## [The problem]
Beginning with the first line of the data below, extract each line up to and including the one containing "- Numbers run". Copy them exactly and add nothing.

(Records from a collection)

● ● ●

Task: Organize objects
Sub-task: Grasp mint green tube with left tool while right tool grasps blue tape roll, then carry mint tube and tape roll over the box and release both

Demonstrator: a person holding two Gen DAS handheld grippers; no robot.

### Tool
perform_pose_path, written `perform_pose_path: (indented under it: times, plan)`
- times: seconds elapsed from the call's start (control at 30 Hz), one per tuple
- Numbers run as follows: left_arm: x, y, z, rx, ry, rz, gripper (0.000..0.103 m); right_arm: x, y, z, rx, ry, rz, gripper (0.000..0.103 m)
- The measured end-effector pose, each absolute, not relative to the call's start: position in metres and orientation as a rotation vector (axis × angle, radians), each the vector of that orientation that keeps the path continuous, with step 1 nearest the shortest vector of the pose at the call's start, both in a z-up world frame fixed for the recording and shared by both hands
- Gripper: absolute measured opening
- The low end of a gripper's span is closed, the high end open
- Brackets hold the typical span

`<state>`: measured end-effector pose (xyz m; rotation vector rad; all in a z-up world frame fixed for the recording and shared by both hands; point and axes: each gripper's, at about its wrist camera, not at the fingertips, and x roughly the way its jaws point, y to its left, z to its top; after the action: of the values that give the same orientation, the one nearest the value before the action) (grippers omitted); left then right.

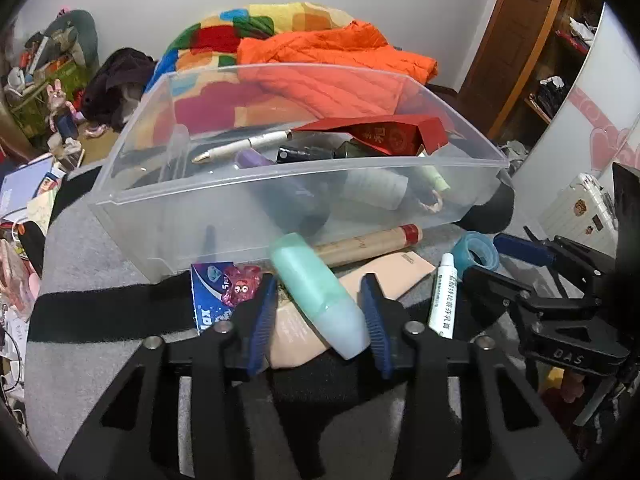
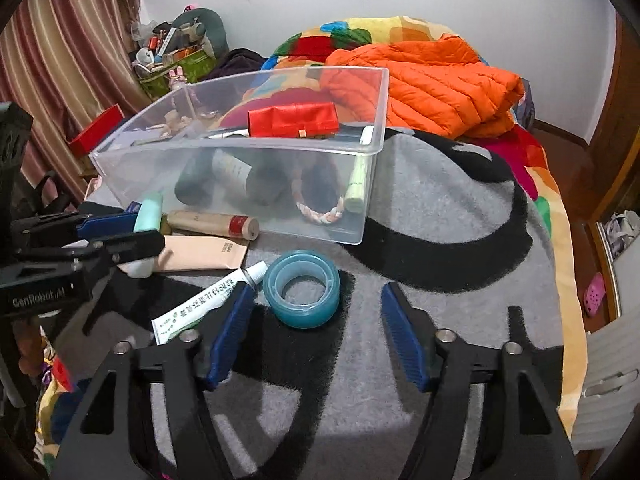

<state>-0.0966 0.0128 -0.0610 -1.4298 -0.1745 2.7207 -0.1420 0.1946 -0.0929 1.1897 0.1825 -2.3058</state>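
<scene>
A clear plastic bin (image 1: 256, 216) (image 2: 352, 204) stands on a grey and black blanket, holding a red box (image 1: 384, 134) (image 2: 294, 119), a pen, bottles and a braided ring. My left gripper (image 1: 318, 304) is around a mint green bottle (image 1: 316, 288) (image 2: 148, 212), its blue pads touching both sides. My right gripper (image 2: 318, 320) is open and empty, just behind a blue tape roll (image 2: 302, 288) (image 1: 478, 250). A white ointment tube (image 2: 208, 300) (image 1: 444, 296) lies left of the tape.
A tan tube with a red cap (image 2: 212, 224), a flat beige tube (image 2: 204, 256) and a blue snack packet (image 1: 220, 292) lie in front of the bin. An orange jacket (image 2: 432, 80) and colourful quilt lie behind. Clutter fills the far left.
</scene>
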Motion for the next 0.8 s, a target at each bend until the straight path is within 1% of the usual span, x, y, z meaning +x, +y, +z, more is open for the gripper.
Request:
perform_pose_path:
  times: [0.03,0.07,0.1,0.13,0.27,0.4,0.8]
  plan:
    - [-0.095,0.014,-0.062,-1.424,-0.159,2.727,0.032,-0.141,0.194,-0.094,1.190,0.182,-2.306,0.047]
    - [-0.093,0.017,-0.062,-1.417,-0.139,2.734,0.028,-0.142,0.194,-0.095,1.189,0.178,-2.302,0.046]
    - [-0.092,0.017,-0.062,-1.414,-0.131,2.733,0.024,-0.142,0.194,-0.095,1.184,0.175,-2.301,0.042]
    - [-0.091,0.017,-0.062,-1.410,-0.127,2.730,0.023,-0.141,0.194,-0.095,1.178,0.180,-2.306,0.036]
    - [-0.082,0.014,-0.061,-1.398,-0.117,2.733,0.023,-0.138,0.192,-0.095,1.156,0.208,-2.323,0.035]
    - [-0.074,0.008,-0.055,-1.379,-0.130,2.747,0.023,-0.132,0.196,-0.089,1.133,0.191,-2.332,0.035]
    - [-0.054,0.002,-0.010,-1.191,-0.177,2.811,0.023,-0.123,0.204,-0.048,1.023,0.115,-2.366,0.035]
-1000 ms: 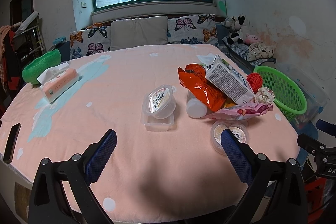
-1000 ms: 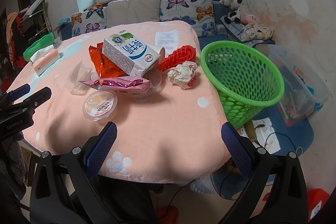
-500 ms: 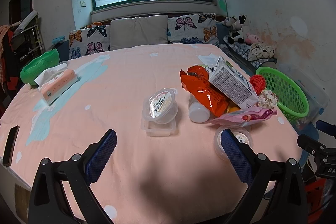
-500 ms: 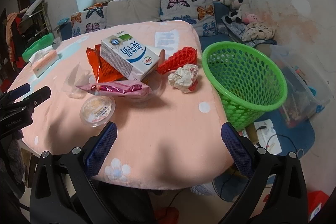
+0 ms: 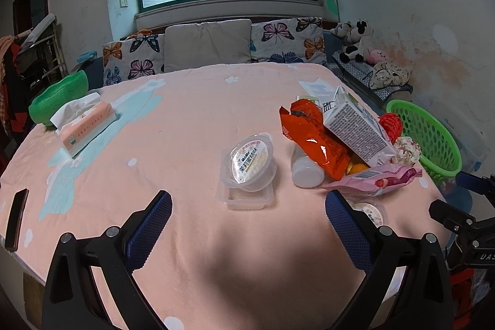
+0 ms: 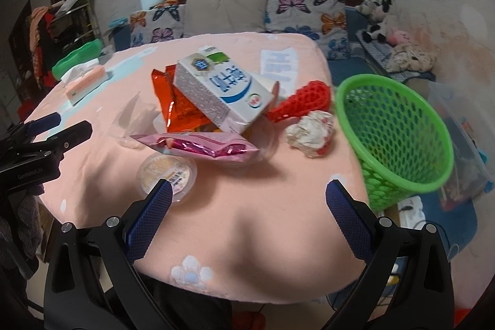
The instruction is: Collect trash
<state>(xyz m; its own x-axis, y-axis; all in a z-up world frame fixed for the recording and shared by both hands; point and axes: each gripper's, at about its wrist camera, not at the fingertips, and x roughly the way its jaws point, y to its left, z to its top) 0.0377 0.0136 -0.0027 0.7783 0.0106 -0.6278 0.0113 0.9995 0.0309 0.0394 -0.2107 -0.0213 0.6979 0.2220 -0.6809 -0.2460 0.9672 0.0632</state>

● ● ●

## [Response to the exercise]
Task: Organize objects
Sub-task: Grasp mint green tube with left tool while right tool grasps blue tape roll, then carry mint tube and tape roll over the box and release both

Demonstrator: a person holding two Gen DAS handheld grippers; no robot.

### Tool
perform_pose_path, written `perform_pose_path: (indented under it: times, plan)`
- times: seconds elapsed from the call's start (control at 30 Hz), one per tuple
- Numbers run as follows: left_arm: x, y, z, rx, ry, rz, gripper (0.000..0.103 m); right_arm: x, y, z, rx, ry, rz, gripper (0.000..0.103 m)

Output is complete for this exercise.